# [BRIEF]
Pull every line holding the word "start" from the data below and copy it.

# [SUPPLIED INFORMATION]

* * * * * * *

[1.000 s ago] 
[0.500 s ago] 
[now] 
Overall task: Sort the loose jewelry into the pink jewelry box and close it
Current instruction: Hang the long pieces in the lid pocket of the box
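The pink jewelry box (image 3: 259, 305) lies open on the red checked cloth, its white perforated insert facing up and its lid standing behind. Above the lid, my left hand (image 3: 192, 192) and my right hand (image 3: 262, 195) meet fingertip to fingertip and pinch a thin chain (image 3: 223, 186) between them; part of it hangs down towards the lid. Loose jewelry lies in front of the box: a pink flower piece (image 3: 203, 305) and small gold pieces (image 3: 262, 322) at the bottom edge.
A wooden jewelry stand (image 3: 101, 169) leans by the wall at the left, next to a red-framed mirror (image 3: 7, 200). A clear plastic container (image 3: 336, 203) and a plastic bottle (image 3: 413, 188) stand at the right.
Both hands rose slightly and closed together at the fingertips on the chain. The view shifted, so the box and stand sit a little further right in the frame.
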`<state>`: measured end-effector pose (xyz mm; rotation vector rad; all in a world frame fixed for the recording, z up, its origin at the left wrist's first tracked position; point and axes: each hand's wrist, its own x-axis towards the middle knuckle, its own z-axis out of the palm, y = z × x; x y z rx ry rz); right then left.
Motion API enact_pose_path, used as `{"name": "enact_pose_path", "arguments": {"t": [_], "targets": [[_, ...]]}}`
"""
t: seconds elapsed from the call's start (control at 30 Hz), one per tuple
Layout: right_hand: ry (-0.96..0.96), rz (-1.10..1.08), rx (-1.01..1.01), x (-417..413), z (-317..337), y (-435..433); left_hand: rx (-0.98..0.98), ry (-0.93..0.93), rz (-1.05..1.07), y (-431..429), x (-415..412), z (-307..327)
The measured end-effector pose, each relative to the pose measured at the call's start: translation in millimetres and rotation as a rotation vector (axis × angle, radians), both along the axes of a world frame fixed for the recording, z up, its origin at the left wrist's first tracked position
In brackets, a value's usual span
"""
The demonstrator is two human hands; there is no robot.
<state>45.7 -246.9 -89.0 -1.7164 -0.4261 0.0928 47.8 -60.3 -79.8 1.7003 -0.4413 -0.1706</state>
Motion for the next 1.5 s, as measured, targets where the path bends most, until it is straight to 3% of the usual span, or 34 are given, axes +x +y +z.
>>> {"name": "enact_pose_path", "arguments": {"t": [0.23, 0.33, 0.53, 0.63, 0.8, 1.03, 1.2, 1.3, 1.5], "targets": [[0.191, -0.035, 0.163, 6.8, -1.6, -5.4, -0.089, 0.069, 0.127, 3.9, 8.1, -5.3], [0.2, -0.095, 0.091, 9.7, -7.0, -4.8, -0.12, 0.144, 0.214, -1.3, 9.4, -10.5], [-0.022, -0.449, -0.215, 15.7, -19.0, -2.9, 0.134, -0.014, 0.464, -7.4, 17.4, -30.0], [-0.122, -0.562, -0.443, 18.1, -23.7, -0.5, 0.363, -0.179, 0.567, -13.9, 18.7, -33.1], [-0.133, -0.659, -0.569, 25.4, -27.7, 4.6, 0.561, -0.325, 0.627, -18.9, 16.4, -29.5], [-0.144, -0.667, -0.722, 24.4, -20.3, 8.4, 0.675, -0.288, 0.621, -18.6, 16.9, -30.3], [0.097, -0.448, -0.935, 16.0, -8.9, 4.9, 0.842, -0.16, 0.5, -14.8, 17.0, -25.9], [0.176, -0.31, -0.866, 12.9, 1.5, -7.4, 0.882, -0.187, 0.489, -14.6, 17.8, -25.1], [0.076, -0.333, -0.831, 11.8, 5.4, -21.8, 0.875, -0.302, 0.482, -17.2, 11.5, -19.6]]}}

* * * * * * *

# [RESPONSE]
t: seconds elapsed from the call's start (control at 30 Hz), one per tuple
The measured end-effector pose, each relative to the pose measured at the call's start: translation in millimetres and rotation as a rotation vector (axis × angle, radians), both along the axes of a world frame fixed for the recording, z up, its origin at the left wrist's first tracked position

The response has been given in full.